Background information
- Origin: Siegen, Germany
- Genres: Ska punk, pop punk
- Years active: 2006–2019
- Past members: David Conrad Tim Klein Peter Stock André Rüddigkeit Philipp Schopp Christoph Zimmermann Christian Jüngst Simon Bradatsch
- Website: destinationanywhere.de

= Destination Anywhere (band) =

German ska punk and pop punk band

Destination Anywhere was a German ska punk/pop punk band from Siegen, North Rhine-Westphalia, Germany.

== History ==
The ska-punk band formed in Siegen, Germany, in 2006. Destination Anywhere consists of David Conrad (Singer), Tim Klein (Guitarist), Peter Stock (Drummer), André Rüddigkeit (Bassist), Philipp Schopp (Trumpeter), Christoph Zimmermann (Saxophonist) and Christian Jüngst (Saxophonist). Their first EP is called Coffee, horn & cigarettes and it was released in 2006, while the debut album Sobstuff, Tales & Anthems in 2008 and has already been downloaded 15,000 times (still available for free on their website). At their concerts were sold 5.000 copies of the album in CD format.

After meeting the producer David Bonk, who worked with Panik, Nevada Tan, Aloha from Hell and LaFee, the band decided to collaborate with him and worked on new songs for their other EP You won't bring me down (2009). Their second album is called Party, Love & Tragedy, it was still produced by David Bonk, released in 2010 and made up of 13 tracks. The two songs "How you feel" and "It's going down" from their second album have their own music videos on YouTube, both directed by Timo Sonnenschein (Ex Panik).
According to what the band said, they worked with Bonk again lately and the third album will be available in 2013.

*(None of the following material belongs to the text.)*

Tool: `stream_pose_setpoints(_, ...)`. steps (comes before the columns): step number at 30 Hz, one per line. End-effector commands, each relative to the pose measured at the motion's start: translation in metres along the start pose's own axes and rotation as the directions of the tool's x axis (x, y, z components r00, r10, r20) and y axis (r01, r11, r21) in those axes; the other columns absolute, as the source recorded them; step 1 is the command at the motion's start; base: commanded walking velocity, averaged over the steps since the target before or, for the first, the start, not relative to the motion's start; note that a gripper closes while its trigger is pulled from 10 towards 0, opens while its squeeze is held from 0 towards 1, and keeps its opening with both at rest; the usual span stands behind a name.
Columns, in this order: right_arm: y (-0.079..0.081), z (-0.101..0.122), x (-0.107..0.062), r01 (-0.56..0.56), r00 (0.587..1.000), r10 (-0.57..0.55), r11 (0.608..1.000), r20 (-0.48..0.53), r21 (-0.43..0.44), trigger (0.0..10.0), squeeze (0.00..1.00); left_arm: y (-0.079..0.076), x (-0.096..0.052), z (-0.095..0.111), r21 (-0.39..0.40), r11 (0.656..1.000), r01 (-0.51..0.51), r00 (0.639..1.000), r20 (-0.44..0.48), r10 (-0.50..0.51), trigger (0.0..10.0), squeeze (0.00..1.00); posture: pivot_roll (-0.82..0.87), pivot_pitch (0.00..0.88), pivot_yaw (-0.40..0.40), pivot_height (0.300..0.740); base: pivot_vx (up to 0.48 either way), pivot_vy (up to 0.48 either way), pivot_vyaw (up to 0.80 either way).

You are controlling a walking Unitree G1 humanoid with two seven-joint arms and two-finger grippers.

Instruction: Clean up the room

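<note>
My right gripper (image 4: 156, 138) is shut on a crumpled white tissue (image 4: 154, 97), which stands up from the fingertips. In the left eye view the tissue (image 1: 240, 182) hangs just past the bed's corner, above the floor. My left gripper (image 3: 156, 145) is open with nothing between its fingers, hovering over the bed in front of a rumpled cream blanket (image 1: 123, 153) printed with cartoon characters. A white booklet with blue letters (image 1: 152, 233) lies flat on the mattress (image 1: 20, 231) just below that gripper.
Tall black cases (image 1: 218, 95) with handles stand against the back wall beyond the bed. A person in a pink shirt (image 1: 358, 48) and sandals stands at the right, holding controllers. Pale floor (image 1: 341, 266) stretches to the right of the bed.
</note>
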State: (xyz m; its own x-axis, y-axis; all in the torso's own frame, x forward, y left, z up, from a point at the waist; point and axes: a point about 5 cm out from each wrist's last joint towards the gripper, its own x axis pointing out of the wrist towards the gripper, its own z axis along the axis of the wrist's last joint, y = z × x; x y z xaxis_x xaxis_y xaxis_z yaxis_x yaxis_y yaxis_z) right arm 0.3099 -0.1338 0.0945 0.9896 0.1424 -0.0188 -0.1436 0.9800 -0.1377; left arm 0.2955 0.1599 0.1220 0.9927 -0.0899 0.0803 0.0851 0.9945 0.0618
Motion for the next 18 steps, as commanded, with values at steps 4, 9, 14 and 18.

Destination Anywhere supported the German rock band Panik in 2009 and they also played with them in Paris having the opportunity to present their music to a wider public. The band has played at some big music festivals in Germany like Mair1 Festival (2007–2008), The Traffic Jam Open Air (2011) and in 2012 they won "Ringrocker Bandcontest" and had the chance to perform at Rock Am Ring catchting the attention of the public not only for their music but also for the original show they offered, since they were dressed as monkeys and threw bananas from the stage. The Rhein-Zeitung published an article about them and their performance at Rock Am Ring, described as something new in the history of the festival.

On 1 March 2013 the band released their third album entitled Hier ist Godot (Here is Godot).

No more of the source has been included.